Vaines espérances ! Bientôt, en vertu du traité d'Androussow (1667), l'Oukraïne fut partagée entre la Pologne et la Moscovie. C'est la principale artère du territoire, c'est le Dnieper lui-même qui désormais devra servir de frontière aux deux parties de l'Oukraïne violemment séparées. La partie méridionale fut soumise à la Turquie et, en vertu d'une clause spéciale des traités, un " désert éternel " devait séparer les possessions des trois États. Le pays condamné par les diplomates à la désolation, à devenir un désert, fut, notamment la Kiowie, territoire fertile de tout temps et aujourd'hui un des plus peuplés de la Russie. C'était le coup le plus fatal qu'on put porter à l'unité, en même temps qu'à l'indépendance de l'Oukraïne.

Pendant un certain temps, l'autonomie cosaque se maintint dans " le pays des Hetmans " (rive gauche du Dnieper), ainsi que dans " les Terres franches des guerriers fédérés, les Zaporogues. "

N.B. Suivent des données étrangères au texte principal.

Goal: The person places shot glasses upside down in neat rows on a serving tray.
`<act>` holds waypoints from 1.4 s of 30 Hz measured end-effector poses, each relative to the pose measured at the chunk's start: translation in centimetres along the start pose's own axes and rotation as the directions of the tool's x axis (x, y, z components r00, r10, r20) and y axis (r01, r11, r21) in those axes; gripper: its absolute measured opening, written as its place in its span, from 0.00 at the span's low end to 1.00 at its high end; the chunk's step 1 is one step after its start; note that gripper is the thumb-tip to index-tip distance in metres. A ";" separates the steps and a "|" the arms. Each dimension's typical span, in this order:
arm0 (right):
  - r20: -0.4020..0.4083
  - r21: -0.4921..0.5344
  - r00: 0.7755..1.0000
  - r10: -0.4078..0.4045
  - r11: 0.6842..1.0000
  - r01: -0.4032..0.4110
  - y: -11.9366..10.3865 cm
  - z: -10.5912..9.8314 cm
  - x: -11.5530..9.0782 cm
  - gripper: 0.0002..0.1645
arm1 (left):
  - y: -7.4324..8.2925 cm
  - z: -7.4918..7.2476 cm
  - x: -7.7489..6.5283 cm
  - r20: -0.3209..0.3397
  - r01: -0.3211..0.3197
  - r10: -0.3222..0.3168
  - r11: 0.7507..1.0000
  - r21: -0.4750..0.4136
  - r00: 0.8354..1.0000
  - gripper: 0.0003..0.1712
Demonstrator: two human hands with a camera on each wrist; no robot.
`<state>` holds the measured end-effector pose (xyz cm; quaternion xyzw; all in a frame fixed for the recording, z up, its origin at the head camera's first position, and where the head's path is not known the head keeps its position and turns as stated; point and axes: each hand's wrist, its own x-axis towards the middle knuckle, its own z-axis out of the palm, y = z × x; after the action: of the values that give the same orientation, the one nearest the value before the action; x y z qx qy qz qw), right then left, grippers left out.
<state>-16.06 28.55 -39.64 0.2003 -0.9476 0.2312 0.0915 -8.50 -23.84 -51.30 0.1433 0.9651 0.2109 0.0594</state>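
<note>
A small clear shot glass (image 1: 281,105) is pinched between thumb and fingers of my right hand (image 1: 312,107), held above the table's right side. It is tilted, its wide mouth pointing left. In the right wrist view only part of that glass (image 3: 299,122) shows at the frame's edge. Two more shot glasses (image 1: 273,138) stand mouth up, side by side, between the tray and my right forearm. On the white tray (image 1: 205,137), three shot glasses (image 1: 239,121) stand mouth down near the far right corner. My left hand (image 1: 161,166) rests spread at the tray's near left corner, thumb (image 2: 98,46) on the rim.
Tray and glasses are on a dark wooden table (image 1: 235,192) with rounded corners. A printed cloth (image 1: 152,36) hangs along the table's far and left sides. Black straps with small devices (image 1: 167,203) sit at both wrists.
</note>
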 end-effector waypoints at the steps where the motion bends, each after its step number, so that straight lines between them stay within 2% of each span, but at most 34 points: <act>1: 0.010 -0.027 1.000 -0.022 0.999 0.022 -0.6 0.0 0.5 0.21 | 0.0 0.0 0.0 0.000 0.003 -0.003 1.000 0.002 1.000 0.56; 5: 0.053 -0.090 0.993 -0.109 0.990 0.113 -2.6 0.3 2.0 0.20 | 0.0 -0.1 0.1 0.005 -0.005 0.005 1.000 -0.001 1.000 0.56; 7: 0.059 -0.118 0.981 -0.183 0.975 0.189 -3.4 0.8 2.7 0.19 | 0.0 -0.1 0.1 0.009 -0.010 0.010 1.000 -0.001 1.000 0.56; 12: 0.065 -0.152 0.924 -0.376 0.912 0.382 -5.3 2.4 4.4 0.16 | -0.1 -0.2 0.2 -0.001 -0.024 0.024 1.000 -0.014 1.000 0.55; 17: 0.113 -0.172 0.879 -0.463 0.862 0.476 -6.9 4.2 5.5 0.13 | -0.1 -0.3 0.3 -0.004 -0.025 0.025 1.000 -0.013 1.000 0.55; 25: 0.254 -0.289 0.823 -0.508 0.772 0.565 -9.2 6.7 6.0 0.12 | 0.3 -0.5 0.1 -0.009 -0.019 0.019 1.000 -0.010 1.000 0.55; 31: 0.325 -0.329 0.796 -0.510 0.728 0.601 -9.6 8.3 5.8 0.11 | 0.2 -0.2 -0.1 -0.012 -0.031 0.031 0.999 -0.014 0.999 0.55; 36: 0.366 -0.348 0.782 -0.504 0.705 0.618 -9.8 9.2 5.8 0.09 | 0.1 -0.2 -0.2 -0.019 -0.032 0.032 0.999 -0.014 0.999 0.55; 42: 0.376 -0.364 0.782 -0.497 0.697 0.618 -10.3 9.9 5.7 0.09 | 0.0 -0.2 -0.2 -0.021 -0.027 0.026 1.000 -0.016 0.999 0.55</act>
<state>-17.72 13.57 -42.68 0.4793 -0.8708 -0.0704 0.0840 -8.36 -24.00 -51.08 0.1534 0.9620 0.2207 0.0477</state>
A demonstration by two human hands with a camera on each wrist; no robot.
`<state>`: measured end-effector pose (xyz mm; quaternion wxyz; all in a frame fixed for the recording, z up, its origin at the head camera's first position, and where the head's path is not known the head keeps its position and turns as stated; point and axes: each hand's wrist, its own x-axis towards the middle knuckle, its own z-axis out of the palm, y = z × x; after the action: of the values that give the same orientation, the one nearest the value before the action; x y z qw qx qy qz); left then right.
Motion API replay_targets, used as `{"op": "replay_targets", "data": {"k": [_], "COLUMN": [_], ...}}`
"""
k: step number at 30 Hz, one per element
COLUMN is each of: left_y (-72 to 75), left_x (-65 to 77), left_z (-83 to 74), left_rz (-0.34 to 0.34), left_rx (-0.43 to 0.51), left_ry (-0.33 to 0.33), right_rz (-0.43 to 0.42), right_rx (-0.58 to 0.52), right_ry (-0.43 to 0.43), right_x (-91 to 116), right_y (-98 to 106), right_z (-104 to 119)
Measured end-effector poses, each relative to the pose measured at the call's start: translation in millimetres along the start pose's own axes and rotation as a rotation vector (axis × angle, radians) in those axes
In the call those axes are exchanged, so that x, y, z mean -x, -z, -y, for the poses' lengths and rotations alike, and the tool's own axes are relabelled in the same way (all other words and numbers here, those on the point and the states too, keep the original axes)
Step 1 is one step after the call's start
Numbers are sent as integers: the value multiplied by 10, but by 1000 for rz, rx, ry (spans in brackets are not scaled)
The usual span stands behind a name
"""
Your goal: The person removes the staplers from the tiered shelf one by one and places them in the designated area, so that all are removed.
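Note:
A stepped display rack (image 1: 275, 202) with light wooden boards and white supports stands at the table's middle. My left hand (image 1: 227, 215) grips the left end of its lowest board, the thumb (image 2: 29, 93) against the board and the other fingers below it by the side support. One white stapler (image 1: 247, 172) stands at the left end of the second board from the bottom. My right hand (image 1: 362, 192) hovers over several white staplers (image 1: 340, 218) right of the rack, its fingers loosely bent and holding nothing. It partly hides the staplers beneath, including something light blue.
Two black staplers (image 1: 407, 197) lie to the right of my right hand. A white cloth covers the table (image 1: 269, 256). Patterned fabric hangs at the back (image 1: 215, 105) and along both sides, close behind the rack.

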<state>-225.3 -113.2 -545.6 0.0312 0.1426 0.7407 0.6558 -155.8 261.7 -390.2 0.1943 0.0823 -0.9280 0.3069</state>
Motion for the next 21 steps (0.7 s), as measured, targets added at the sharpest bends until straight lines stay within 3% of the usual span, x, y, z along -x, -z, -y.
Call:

A partir de Pierre-le-Grand, les empereurs réussissent à annihiler ces restes de libertés cosaques. En 1765, la terre des Hetmans fut livrée à la domination impériale. En 1775, la Sitcha des Zaporogues elle-même est détruite par ordre de l'impératrice Catherine II.

A mesure que l'autonomie politique de l'Oukraïne disparaissait devant la centralisation impériale, les masses populaires tombaient de plus en plus sous le joug des aristocraties. Les Starchinas, ces anciens chefs éligibles des Cosaques, sont élevés au rang de nobles de Moscou. Ensuite Pétersbourg envoie toute une légion de propriétaires (poméchtchiks), à l'exploitation desquels il abandonnait avec calcul prémédité le peuple ainsi que les terres fertiles de l'ancien pays des cosaques.

La Sitcha des Zaporogues subit le même sort : elle devient la proie des courtisans de la " grande Impératrice ", elle disparaît entièrement sous la dénomination officielle de Nouvelle Russie que les Potemkine ont trouvé bon de lui donner.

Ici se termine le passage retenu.